Eugene Weekly : Viewpoint : 3.1.07

Crossing the Lines
The need for real conversations
BY MARY O’BRIEN

I believe the single most moving, admirable behavior of humans is when they converse across lines: ethnic, religious, socioeconomic, political, racial, age, cultural or species.

Barbara McClintock won a Nobel Prize in 1983 for her scientific research on so-called “jumping genes,” mobile sequences of DNA within the genetic material of a cell. She discovered this process in the 1940s and early 1950s. It helped explain how genes can turn off or on the expression of some physical characteristics in a living being. Other scientists finally understood her work in the 1960s and 1970s as they studied genetic regulation and genetic change. McClintock spent her adult life with corn, and a fellow scientist remarked that McClintock was able to see things happening within corn genes that others had not yet seen because she empathized with corn. She conversed with corn, listening by observing and talking by testing hypotheses. A biography of McClintock is titled A Feeling for the Organism.

I remember a remarkable, quiet conversation in 1980 with a soldier who was on lunch break during military training in the San Bernardino Mountains of Southern California. I was doing my botany doctoral research there among buckwheat flowers and their pollinators. He wandered over to where I was tracking wasps and attending to plants that were variously covered with thin cloth cages or open to insect visits. He asked about everything I did. Because I needed to have the various species of wasps identified for my dissertation, I had a killing jar and he watched as I placed two wasps in it.

“I notice you didn’t watch the wasps as they were dying,” he said.

I hadn’t noticed. “You’re right,” I admitted. “I don’t like to see what I’m doing.”

Then I ventured the reciprocity. “I guess that’s how military people can bomb villages from the air, yes? They don’t have to see what they’re doing.”

A silence. “I think you’re right,” he said.

He stayed on until he needed to return to his squad.

“Well,” he said, “I thought I was just going for a walk during lunch. I didn’t know I was going to learn so much about life.”

Me neither.

The Latin origin of the word “conversation” is “com” (with) + “vertare” (turn about) = “turn about with.” This carries the essence of conversation: its two-way nature; its reciprocity; its equality among those engaged in conversation; the changes that can happen.

Perhaps the polar opposite of conversation is subjugation. The Latin origin of the word comes from “sub” (under) + “jugum” (yoke) = “to bring under a yoke.”

War is not a conversation. Neither is imprisonment without rights. Authoritarian parenting. Extinction of species. Political control through economic wealth. Toxic emissions. Unequal treatment of gay people. Heating of everyone’s climate. Overpopulation of Earth by humans. Abusive words.

In each of these cases, the exchanges are not equal or reciprocal. One side is doing the “talking”; the effect is to place the other under a yoke. It’s never good.

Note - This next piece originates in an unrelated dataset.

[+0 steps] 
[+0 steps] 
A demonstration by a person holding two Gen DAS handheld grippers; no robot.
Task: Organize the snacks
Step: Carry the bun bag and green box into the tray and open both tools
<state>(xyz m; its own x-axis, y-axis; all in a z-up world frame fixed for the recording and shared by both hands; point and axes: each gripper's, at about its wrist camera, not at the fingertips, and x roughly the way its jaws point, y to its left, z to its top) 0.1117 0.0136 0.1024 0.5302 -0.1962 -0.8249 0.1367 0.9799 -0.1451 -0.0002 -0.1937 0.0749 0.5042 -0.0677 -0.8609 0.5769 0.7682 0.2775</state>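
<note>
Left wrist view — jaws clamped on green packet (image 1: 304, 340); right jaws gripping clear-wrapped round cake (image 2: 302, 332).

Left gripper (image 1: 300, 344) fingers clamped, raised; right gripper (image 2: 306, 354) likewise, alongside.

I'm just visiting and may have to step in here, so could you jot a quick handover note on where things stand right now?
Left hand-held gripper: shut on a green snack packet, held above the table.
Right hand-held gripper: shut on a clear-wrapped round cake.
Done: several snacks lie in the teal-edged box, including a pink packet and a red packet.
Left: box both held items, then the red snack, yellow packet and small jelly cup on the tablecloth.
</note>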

We’ve had a long non-conversation in Eugene regarding the West Eugene Parkway. And then some people on opposite sides of the parkway issue began conversing. They listened and considered what each other was saying. Then there were some more conversations. About west Eugene transportation. Transportation needs of commercial industries. Transportation options for Veneta. Wetlands. Fears. How to get past fears.

 

Our community is now inching toward a formal, sustained conversation (a “collaborative process”) about solutions for transportation and environment in west Eugene. Where everyone who cares about the outcome (including butterflies) is well represented. Where everyone present will be encouraged to talk and everyone else is expected to listen. Where everyone tries to offer solutions all the others can accept and everyone is expected to consider ideas they hadn’t previously considered.

Those who engage in conversations are the hope of the world. The Ron Chases who converse with ex-cons and the Sister Prejeans who converse with murderers. Teachers who converse well with eighth-graders. The Kevin Wheelers who converse with boreal toads in muddy mountain ponds. The Kitty Piercys who try to converse with everyone in their community. The Al Gores who converse with the atmosphere. The journalists who converse with the despised; the discarded; the innovators; ones who know what isn’t being told.

We need conversations across lines because we never know as much as we thought we did. Such conversations tend to foment understanding. At a remarkable rate, they replace fear with affection and impasses with solutions. They are born out of courage.